The series opens like any classic anime romance; A young Retto Enjo is at the local playground with his friend, Hoshino Kirara, who clearly, even as a child, has a strong romantic fascination with Enjo. Unfortunately things are hinted to take a grim turn as a menacing shadow looms over the two children, and Teenage Enjo offers narration indicating this marked the day he wanted to become a Hero. The episode then largely progresses as any well-versed viewer might expect. Flashing forward Enjo is the typical mild-mannered ecchi protagonist, less overtly horny and not so eager to ogle the female form. Still he lands himself in hot water with the modern version of Hoshino, whose love for him has completely disappeared. Their relationship only sours further after an accident down the stairs leads to an, unsurprising, impromptu groping.

Perverts have always been around tho..

It’s here then that Super Hxeros finally starts to address the menacing shadow and attempt to showcase how it’s going to be different from other ecchi, although it’s not as if ecchi-action/sci-fi hasn’t been done before. We’re introduced to the idea that the Earth is gradually being invaded by horrific bug monsters that suck our life force away, specifically whenever humans are actively displaying any kind of physical lust (Though this isn’t terribly consistent outside of the incident used to introduce us to the concept.) The idea is a fun one, particularly as Enjo and others turn out to be Super Sentai-esque heroes who fight off these bug monsters using erotic energy, but still it’s an idea the series hasn’t seemed to put a lot of thought into. There’s a disconnect between this threat of life sucking aliens, which is apparently known about publicly enough to be discussed on TV, and the way society hasn’t seemed to react to this threat at all. The world is exactly the same as ours, and aliens are able to sneak up on unsuspecting crowds as if their threat remains a mystery, even though it’s not.

From there Enjo gets to fighting the big bad aliens, reconnecting with his childhood friend, Hoshino, and we’re treated to a couple fan-service ecchi segments along the way, ones that thankfully don’t rely so much on accidental groping or other, tired tropes. A lot of the ecchi content comes from the same kind of fantasy visuals Food Wars employed when characters were foodgasming, or simply from the mechanic of our heroes utilizing their ecchi-life energy to obliterate the enemy, with happens to obliterate their clothes as well. This at least makes the series more approachable for anyone who’s often put off by how frequently ecchi can stray into sexual assault territory.

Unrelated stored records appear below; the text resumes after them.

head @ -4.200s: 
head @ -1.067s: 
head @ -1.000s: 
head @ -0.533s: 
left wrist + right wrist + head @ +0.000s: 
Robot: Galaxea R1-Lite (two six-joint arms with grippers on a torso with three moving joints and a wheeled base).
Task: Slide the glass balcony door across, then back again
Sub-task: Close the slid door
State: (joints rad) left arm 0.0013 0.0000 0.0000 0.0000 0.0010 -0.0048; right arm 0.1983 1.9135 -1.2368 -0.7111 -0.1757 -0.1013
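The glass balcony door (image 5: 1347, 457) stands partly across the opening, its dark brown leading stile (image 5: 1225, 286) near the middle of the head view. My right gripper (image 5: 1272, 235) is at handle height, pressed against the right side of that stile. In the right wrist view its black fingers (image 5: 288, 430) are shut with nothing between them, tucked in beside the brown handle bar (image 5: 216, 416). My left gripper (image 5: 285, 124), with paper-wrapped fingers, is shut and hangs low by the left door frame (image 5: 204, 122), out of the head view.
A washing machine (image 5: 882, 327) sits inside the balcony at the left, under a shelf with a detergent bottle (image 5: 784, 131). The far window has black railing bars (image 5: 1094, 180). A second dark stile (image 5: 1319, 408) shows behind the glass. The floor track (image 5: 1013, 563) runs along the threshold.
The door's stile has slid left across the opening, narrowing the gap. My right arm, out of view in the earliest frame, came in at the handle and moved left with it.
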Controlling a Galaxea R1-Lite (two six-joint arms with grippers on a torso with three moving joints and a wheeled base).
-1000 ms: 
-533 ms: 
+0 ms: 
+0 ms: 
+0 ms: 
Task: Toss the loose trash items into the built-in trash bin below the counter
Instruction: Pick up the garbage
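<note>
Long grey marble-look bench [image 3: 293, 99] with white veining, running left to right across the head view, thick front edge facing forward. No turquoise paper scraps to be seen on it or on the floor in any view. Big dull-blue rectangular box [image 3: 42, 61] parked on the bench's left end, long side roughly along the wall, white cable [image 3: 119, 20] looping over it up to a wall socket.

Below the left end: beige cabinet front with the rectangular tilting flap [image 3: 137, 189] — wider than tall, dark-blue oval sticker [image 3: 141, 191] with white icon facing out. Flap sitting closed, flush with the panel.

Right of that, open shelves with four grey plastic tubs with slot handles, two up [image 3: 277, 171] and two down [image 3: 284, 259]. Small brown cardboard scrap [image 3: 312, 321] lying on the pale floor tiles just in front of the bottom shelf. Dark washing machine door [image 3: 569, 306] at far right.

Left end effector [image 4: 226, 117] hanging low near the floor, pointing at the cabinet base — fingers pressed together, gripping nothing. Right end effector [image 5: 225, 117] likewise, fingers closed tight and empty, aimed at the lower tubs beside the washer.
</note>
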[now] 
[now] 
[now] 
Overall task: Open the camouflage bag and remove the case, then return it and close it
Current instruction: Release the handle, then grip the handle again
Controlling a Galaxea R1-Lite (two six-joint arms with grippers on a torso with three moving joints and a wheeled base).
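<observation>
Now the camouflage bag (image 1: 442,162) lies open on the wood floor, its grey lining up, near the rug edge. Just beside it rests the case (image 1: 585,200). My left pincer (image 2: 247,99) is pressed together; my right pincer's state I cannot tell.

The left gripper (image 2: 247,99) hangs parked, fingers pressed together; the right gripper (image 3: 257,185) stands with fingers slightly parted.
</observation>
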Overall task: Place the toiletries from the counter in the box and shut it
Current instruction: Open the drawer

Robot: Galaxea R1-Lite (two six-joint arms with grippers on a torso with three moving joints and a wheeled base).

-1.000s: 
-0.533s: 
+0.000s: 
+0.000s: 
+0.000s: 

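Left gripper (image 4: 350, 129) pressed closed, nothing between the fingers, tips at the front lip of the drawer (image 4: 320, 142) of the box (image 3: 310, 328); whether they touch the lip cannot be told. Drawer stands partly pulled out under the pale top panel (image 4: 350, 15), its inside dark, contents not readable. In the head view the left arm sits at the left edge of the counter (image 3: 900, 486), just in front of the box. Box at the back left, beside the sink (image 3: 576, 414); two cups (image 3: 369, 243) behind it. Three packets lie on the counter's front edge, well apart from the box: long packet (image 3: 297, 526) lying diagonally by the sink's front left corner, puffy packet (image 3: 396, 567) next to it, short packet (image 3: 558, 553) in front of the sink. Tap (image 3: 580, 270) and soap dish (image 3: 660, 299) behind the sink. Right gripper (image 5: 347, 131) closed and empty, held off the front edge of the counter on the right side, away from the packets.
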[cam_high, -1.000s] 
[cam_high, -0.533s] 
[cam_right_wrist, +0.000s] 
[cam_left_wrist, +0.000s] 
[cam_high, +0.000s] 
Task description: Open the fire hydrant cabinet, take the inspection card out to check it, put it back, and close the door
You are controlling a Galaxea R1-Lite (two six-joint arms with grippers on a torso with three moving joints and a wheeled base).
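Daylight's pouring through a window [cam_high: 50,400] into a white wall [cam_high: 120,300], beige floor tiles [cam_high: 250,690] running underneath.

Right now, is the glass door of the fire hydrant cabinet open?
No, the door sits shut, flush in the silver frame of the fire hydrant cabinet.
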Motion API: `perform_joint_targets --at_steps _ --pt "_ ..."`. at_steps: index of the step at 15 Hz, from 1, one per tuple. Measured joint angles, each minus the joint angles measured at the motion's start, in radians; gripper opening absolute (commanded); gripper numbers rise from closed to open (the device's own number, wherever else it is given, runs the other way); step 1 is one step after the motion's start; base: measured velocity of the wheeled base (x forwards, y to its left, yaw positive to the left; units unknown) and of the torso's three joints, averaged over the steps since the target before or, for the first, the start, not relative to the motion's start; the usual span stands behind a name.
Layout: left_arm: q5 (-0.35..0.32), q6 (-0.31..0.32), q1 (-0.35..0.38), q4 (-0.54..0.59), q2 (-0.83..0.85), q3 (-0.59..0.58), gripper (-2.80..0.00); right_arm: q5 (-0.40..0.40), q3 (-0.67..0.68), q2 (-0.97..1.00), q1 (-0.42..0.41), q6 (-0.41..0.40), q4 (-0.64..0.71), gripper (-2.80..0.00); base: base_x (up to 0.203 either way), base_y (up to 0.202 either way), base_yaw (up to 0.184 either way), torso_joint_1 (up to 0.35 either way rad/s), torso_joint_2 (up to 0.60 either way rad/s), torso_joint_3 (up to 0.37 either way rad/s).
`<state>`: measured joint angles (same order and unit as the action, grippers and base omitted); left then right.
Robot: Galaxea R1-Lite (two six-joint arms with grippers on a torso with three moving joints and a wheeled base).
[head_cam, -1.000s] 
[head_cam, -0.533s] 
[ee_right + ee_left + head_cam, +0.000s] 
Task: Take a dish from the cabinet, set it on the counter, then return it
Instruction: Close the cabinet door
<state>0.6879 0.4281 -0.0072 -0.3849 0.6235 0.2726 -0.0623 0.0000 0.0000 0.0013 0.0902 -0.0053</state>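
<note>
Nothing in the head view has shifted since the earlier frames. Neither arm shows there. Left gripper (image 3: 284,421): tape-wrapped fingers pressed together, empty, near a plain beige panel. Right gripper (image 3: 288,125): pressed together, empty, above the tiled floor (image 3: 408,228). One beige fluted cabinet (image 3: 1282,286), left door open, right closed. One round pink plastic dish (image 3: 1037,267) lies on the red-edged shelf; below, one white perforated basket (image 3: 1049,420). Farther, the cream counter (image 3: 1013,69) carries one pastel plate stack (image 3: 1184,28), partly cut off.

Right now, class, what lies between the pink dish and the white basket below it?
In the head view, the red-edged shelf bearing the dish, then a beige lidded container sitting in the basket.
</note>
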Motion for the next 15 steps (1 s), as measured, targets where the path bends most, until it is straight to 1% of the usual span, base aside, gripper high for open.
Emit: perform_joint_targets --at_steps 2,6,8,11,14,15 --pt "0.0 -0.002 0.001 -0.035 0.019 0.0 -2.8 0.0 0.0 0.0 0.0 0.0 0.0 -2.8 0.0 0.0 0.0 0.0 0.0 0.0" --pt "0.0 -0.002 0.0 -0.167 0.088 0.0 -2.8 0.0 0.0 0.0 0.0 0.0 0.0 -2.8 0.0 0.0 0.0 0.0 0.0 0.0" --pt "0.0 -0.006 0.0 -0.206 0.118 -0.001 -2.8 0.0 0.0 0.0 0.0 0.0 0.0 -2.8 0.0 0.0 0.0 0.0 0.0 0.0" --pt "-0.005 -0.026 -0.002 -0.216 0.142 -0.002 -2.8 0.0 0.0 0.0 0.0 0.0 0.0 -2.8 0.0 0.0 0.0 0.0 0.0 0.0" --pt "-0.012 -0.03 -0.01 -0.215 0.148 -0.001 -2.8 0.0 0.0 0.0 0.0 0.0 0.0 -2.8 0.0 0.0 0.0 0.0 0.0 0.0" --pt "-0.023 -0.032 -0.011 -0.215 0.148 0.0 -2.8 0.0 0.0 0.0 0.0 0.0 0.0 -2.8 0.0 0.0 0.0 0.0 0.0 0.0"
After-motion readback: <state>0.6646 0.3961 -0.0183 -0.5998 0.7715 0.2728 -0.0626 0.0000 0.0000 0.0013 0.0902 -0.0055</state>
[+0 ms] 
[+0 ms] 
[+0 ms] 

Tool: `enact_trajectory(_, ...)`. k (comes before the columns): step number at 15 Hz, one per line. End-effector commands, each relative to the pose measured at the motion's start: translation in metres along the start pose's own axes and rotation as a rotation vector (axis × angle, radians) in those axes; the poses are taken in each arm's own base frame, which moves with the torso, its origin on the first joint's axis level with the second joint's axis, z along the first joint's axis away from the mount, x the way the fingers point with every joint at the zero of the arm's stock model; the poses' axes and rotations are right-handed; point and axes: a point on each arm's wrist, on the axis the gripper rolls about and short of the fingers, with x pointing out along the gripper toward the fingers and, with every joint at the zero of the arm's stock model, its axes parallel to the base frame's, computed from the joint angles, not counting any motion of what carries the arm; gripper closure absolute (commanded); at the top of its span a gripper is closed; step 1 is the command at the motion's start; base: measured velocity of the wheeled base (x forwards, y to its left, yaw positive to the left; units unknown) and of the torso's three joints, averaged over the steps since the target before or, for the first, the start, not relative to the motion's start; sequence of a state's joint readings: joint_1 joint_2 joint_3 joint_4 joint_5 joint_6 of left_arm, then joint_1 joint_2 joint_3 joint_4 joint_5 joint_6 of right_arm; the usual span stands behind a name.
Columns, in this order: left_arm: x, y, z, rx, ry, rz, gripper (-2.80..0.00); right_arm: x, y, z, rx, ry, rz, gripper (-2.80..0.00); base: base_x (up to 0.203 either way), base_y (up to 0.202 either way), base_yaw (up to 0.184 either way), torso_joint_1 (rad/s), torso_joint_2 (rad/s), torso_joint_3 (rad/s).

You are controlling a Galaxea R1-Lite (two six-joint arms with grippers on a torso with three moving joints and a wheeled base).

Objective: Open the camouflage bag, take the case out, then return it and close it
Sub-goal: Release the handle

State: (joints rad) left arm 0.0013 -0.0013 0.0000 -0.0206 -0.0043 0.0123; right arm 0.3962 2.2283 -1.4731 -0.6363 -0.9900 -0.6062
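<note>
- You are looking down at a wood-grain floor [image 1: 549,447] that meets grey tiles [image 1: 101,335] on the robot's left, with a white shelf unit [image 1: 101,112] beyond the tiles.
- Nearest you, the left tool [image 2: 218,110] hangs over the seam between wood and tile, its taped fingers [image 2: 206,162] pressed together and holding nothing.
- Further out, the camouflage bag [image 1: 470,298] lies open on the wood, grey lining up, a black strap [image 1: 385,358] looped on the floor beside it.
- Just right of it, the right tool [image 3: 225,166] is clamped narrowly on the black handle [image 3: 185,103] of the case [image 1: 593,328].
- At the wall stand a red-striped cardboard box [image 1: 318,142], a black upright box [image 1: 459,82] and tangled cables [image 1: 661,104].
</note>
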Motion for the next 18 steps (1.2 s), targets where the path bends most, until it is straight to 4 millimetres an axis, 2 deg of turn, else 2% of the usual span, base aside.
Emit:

And here we see a dream dying.

All that said, Super Hxeros is still fairly generic. The dynamic between Enjo and Hoshino is played out, and offers little new. Enjo himself is a dry protagonist that’s near forgettable. And these characters are still high school kids, around 16 years of age. That’s not going to win it any points with more general anime fans tired of underage characters being the focal point for erotic fan service. Super Hxeros does offer a pretty good set of what any ecchi fan is seeking however. Outside of the disconnect between the monstrous threat and the way society is reacting, or not reacting, to it, this remains an otherwise decently competent ecchi. It’s likely to be a title that appeases that core fanbase, and if you’re in need of some ecchi shenanigans, Super Hxeros does seem prepared to satisfy on that level.

Take it or Leave it: Super Hxeros isn’t the worst way to start the Summer season, but it is still a fairly generic, uninspired ecchi-anime, with little that is worthy of praise.